Aux premières lueurs du jour, un corps sans vie a été découvert à Madina, près de la gare routière de Siguiri. La victime, Mamadou Samba Barry, originaire de Pita Banthignel, avait été vue la veille devant une boutique située à quelques mètres du lieu de sa découverte. La police scientifique s’est rendue immédiatement sur place pour les premiers constats, tandis que le procureur du ressort a été informé et suit de près le déroulement de l’enquête. Dans le quartier, la stupeur domine et les habitants attendent de comprendre ce qui a conduit à ce décès brutal.

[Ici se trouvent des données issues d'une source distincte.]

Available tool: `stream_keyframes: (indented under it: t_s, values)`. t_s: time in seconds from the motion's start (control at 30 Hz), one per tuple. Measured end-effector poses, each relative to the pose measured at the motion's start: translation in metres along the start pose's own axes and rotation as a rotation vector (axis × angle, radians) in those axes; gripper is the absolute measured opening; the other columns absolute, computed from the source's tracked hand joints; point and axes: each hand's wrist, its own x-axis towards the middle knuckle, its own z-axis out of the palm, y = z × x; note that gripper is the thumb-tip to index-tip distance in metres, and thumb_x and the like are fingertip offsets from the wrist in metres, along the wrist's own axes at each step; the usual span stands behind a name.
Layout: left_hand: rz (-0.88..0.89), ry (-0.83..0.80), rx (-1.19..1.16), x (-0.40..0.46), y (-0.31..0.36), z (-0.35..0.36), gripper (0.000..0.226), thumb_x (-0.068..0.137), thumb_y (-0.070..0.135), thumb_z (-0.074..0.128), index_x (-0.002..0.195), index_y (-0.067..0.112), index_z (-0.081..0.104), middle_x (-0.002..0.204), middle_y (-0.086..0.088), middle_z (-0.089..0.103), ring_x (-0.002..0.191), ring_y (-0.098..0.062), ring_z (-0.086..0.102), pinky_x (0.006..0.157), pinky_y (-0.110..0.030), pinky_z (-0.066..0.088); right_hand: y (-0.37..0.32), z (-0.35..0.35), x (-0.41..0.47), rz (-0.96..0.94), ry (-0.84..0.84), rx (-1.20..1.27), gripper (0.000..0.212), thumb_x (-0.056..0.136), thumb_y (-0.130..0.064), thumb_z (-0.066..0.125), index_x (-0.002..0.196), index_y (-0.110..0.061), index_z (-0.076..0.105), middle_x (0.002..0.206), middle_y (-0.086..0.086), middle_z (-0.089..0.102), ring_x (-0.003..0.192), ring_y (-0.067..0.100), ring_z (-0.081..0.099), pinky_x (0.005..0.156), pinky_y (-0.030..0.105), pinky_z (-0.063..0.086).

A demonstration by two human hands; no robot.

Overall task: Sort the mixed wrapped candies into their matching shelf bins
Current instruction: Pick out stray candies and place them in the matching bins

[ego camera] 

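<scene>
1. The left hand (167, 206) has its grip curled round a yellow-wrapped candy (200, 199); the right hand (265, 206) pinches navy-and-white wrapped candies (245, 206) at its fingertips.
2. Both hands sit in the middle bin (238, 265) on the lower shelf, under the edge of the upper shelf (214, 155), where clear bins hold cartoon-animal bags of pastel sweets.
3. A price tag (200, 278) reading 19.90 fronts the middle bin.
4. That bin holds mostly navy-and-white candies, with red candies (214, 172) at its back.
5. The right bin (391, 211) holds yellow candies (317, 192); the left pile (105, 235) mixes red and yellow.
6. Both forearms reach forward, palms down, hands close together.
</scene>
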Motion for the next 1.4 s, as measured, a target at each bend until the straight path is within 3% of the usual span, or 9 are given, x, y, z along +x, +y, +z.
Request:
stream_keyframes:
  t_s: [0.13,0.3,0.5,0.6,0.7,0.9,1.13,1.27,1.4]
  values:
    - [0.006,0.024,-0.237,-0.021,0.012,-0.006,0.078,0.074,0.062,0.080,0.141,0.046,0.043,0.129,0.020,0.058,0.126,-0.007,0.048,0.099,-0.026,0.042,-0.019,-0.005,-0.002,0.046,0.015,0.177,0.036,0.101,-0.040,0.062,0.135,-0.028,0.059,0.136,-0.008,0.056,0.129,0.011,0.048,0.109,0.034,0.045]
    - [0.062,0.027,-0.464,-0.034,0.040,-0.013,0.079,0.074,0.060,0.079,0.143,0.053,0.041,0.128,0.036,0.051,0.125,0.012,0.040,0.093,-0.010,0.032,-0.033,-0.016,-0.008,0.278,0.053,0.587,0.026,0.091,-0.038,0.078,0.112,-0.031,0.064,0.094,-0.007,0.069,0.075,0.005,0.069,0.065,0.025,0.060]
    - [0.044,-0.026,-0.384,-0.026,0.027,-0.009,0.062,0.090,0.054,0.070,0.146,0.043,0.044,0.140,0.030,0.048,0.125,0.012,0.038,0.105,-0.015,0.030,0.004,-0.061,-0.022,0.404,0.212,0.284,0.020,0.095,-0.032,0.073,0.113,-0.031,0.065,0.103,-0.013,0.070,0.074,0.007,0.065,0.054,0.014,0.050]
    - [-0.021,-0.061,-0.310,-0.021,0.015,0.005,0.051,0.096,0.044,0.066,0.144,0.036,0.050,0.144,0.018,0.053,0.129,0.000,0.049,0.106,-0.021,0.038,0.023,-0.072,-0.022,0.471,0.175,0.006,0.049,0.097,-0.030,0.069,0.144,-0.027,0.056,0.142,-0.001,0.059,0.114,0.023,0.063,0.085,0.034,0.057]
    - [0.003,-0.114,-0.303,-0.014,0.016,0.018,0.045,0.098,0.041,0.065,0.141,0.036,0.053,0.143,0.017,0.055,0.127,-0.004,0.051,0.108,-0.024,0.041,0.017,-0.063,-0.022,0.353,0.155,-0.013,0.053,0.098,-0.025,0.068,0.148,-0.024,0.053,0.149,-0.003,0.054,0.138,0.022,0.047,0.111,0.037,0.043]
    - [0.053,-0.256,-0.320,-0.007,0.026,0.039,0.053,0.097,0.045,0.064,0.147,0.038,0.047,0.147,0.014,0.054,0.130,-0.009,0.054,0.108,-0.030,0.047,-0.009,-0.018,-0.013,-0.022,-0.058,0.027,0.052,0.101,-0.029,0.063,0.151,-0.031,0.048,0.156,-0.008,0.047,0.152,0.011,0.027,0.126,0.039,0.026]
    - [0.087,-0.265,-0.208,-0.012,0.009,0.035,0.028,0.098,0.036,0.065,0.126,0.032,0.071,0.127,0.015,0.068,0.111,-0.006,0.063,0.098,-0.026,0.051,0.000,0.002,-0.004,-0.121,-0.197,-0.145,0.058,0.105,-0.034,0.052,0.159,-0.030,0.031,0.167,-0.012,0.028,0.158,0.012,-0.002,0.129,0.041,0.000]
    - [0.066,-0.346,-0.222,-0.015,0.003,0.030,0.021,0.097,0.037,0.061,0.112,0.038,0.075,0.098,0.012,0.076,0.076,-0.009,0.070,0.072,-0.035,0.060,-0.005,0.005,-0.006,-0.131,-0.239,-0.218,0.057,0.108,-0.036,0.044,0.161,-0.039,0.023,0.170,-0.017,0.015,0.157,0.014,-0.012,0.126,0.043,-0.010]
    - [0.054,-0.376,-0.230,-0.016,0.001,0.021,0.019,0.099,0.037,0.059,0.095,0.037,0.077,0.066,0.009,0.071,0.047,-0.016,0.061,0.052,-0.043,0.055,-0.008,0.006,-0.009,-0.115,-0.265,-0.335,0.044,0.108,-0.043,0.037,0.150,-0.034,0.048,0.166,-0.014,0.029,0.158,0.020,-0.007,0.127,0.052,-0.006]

Quelques heures plus tard, un second drame est signalé au Port autonome de Conakry. Un homme d’une quarantaine d’années, connu sous le surnom de « Bambéto » et réputé pour sa consommation régulière de drogues, a été retrouvé mort. Son corps a été pris en charge par les services portuaires et transféré à la morgue.
La série noire se conclut par un troisième cas, cette fois moins tragique : une personne retrouvée agonisante a pu être secourue à temps grâce à l’intervention rapide de citoyens présents sur les lieux. Elle a échappé de justesse à la mort.
En une seule journée, ces trois incidents ravivent le débat sur la progression alarmante des drogues dures dans la capitale et les drames humains qu’elles provoquent. Les autorités, une nouvelle fois interpellées, appellent à intensifier les campagnes de prévention et les actions de sensibilisation pour contenir un fléau qui continue de faire des ravages.